--- Aim of the exercise ---
Answer with the exact lines of the following material from the one containing "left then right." through the one containing "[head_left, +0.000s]", both end lines included.
[Start of section]
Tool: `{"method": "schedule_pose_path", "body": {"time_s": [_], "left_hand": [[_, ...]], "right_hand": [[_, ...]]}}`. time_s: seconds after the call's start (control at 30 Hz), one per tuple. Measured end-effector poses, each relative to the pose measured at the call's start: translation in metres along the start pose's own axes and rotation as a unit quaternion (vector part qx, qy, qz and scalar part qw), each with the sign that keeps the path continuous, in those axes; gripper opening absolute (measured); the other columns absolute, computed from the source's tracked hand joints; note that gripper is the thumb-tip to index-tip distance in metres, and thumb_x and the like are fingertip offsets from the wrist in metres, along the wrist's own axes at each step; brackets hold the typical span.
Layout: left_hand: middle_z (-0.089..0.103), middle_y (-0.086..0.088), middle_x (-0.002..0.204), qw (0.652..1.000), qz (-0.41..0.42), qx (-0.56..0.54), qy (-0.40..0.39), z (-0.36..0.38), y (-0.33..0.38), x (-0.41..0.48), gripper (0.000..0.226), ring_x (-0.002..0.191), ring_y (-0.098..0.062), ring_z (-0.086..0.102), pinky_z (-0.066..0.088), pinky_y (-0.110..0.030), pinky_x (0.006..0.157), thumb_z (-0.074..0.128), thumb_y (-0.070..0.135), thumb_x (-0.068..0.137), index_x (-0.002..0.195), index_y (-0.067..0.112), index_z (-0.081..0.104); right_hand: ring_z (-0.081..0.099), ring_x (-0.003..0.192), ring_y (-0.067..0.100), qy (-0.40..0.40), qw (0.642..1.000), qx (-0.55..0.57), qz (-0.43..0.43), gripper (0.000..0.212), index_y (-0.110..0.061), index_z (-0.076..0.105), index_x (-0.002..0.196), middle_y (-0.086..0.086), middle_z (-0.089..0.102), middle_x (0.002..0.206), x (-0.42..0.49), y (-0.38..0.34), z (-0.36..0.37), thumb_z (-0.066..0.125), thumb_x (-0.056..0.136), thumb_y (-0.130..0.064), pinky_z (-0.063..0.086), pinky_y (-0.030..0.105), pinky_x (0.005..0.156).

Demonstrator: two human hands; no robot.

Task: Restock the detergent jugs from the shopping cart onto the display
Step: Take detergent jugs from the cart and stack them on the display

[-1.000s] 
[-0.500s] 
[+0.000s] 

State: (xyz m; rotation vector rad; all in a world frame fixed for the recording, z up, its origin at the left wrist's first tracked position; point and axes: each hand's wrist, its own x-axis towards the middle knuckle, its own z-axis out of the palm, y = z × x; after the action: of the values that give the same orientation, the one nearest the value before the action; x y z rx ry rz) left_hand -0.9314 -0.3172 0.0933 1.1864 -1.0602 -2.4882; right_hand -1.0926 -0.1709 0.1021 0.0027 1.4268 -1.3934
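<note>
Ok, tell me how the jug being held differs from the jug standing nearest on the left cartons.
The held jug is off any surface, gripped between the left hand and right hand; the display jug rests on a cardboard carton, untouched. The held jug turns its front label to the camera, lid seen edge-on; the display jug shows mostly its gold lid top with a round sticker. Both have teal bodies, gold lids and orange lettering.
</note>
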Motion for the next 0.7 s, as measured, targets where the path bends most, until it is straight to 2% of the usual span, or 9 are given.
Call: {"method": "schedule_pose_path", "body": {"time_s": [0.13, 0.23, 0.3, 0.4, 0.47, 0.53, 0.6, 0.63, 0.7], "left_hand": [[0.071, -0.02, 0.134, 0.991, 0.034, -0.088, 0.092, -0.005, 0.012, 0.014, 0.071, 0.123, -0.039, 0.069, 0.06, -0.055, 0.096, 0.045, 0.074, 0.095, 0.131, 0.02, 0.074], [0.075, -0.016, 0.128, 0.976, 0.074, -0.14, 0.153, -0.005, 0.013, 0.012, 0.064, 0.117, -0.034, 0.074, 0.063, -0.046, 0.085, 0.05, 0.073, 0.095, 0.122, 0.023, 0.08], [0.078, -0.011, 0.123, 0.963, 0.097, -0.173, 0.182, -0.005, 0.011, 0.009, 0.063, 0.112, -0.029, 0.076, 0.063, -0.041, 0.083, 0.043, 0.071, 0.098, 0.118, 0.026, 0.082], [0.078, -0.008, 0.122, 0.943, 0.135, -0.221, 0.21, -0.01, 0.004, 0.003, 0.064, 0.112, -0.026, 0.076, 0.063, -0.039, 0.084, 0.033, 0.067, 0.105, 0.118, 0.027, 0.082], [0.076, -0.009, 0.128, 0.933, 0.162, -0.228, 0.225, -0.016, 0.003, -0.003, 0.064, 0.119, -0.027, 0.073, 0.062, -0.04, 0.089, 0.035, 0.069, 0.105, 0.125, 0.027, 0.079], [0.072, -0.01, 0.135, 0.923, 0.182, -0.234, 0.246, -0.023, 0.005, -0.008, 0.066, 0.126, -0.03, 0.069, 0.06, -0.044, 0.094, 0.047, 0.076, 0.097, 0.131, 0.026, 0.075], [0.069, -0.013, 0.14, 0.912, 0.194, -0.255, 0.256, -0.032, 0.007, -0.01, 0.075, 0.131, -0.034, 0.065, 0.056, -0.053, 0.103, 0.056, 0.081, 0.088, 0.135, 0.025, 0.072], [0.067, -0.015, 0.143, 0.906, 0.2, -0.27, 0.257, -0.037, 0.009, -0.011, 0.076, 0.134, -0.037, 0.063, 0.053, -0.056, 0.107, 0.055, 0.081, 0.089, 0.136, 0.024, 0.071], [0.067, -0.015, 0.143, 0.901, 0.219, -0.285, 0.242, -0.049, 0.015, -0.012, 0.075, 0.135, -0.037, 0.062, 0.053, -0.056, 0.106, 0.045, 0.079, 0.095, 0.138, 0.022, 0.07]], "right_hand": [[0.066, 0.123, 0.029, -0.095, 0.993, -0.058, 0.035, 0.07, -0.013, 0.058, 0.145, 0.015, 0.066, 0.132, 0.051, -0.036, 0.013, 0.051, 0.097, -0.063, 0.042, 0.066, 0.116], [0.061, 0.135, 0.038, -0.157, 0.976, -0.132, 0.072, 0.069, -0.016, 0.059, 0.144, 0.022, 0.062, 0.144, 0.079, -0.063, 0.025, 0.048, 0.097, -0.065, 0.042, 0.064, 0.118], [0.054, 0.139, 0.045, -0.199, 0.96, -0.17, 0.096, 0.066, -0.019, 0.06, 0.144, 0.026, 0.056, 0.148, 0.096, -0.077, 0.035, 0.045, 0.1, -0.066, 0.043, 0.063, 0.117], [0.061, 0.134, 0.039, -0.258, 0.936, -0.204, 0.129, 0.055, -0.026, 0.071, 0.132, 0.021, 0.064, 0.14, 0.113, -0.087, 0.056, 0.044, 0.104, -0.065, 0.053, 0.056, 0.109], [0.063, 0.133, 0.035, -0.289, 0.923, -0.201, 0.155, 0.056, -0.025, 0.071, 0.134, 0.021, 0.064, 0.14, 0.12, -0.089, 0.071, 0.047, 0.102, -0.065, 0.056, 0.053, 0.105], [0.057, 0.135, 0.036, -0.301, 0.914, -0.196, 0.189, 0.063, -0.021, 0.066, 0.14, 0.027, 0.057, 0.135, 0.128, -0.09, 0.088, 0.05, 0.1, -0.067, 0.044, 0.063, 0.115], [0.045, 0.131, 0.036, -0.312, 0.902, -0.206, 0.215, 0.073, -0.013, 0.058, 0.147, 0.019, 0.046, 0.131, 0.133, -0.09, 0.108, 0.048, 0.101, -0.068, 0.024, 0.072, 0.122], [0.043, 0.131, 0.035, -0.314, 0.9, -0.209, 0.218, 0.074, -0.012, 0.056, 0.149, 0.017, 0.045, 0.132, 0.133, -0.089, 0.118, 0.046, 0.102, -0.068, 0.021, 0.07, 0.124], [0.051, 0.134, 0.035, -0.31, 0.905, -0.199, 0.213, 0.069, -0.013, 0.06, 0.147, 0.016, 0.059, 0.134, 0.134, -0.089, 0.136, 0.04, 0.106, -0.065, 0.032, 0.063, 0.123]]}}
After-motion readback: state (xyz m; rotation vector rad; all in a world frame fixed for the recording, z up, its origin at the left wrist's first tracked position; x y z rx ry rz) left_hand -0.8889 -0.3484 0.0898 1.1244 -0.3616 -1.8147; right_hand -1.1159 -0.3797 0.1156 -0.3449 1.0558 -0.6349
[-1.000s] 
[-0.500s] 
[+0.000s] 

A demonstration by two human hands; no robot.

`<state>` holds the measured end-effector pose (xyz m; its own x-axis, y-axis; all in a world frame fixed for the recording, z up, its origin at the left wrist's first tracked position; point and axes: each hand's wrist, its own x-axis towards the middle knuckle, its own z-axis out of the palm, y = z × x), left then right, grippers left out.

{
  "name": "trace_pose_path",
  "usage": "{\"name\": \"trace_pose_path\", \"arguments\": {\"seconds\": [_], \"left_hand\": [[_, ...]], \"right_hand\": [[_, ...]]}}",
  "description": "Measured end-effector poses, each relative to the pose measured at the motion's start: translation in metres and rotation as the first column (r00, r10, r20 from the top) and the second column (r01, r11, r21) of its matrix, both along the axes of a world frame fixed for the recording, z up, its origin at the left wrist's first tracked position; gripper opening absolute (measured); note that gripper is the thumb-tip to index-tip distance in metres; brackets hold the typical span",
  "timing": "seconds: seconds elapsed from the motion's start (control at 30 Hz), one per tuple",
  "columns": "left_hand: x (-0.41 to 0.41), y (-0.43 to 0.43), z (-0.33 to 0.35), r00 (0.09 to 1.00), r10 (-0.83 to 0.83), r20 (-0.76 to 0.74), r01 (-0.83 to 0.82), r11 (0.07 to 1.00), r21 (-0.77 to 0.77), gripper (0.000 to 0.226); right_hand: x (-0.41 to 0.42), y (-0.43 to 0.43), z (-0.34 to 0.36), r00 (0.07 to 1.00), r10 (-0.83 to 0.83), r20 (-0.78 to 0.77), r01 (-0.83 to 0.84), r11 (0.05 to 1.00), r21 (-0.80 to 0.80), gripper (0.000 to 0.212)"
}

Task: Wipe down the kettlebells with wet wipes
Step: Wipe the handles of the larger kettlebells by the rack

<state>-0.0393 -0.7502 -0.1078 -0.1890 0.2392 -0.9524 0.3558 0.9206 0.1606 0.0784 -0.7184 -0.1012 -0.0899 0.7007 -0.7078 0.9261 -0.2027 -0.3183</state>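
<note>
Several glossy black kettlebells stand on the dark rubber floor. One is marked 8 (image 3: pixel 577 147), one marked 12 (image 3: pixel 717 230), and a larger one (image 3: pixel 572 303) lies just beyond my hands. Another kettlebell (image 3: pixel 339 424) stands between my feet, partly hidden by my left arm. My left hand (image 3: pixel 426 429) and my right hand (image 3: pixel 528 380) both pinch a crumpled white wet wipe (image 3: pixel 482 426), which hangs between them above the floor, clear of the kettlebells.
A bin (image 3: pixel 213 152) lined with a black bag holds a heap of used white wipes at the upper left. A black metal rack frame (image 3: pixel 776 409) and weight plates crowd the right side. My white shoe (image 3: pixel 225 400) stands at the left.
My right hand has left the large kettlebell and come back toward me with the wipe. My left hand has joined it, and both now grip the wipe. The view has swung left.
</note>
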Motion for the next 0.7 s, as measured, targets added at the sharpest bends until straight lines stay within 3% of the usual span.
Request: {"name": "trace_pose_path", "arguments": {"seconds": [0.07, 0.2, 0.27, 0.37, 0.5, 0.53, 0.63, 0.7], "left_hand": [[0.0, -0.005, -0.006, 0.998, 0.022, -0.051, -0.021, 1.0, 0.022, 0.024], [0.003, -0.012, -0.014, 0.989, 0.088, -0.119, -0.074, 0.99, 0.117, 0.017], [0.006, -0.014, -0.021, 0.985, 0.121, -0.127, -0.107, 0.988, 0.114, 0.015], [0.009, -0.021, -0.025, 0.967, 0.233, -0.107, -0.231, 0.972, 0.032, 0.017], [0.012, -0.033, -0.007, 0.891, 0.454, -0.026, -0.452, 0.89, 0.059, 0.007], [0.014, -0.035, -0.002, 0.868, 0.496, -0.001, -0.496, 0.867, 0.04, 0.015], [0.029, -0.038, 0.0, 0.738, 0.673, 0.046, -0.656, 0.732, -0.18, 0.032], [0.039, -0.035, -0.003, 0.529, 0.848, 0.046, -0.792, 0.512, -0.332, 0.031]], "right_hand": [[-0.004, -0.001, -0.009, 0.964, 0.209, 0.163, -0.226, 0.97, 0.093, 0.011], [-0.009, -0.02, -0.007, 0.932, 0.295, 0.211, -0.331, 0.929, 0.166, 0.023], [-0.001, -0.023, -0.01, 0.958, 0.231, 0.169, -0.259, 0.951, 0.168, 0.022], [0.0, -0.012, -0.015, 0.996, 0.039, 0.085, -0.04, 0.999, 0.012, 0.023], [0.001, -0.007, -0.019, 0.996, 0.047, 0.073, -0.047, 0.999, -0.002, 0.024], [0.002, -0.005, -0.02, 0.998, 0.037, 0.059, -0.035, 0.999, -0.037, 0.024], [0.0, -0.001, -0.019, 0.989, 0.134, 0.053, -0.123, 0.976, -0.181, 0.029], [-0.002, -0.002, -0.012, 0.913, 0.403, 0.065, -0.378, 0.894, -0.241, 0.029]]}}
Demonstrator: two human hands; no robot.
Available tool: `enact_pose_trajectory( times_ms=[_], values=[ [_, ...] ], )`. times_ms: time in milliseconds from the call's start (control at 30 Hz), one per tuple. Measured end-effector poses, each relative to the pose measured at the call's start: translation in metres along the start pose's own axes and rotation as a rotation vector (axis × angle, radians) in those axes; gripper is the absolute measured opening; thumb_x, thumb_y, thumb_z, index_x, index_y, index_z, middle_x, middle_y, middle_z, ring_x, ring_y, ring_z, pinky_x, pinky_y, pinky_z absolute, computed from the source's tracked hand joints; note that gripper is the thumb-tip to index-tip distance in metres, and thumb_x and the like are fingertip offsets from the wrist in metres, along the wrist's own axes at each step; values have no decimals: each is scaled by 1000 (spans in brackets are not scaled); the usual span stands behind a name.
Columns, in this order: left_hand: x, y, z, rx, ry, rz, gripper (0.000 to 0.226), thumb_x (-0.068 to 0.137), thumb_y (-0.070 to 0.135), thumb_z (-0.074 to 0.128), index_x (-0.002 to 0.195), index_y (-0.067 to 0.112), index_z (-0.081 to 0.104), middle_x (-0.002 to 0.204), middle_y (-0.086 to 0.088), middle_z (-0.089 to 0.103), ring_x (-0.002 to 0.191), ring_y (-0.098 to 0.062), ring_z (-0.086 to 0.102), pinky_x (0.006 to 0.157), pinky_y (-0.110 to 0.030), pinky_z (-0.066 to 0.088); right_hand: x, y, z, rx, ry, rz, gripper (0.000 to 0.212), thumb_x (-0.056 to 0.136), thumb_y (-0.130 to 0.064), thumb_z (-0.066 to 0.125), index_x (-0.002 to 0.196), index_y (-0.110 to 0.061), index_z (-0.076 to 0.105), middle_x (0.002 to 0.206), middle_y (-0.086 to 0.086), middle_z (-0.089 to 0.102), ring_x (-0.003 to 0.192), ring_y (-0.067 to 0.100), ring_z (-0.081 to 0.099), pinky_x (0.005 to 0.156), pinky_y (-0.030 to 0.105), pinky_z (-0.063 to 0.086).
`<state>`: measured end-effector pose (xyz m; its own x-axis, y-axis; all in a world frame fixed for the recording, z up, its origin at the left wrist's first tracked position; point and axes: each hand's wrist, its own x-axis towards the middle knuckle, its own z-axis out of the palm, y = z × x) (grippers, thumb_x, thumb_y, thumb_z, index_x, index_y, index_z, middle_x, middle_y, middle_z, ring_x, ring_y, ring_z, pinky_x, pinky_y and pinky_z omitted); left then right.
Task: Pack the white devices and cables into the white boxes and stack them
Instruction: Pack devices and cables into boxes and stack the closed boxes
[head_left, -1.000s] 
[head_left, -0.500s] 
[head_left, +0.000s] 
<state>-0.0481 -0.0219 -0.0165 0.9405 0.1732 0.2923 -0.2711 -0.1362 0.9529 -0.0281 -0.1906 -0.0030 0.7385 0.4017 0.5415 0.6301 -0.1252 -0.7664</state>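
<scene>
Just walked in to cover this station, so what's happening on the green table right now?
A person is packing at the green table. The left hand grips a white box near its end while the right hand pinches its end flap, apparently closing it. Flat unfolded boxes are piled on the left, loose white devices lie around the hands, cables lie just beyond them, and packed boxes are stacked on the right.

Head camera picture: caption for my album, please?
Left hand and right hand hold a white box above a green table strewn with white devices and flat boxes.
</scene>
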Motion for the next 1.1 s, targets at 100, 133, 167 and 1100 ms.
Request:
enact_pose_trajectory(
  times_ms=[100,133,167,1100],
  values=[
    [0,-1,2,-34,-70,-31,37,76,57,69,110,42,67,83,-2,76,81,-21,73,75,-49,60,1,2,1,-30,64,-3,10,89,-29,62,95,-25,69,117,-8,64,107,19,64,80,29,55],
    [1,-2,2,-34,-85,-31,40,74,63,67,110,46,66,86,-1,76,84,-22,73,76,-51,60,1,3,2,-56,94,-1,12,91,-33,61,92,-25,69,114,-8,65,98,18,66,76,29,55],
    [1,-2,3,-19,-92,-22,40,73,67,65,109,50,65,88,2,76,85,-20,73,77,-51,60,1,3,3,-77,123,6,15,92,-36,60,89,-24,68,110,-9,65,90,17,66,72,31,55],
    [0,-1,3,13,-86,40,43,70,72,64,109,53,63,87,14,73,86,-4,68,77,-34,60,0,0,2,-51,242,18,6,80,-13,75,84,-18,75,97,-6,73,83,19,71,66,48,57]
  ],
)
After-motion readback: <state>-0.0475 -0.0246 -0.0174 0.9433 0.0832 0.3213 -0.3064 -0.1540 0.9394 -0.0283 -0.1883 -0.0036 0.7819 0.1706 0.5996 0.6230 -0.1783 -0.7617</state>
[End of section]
--- Completed task ---
`<state>`: measured end-effector pose (xyz m; its own x-axis, y-axis; all in a world frame fixed for the recording, z up, its origin at the left wrist's first tracked position; point and axes: each hand's wrist, its own x-axis towards the middle knuckle, its own z-axis out of the palm, y = z × x) (grippers, thumb_x, thumb_y, thumb_z, index_x, index_y, index_z, middle_x, middle_y, middle_z, ring_x, ring_y, ring_z, pinky_x, pinky_y and pinky_z omitted); left then right.
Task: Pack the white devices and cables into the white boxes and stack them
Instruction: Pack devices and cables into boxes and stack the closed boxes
[head_left, -1.000s] 
[head_left, -0.500s] 
[head_left, +0.000s] 

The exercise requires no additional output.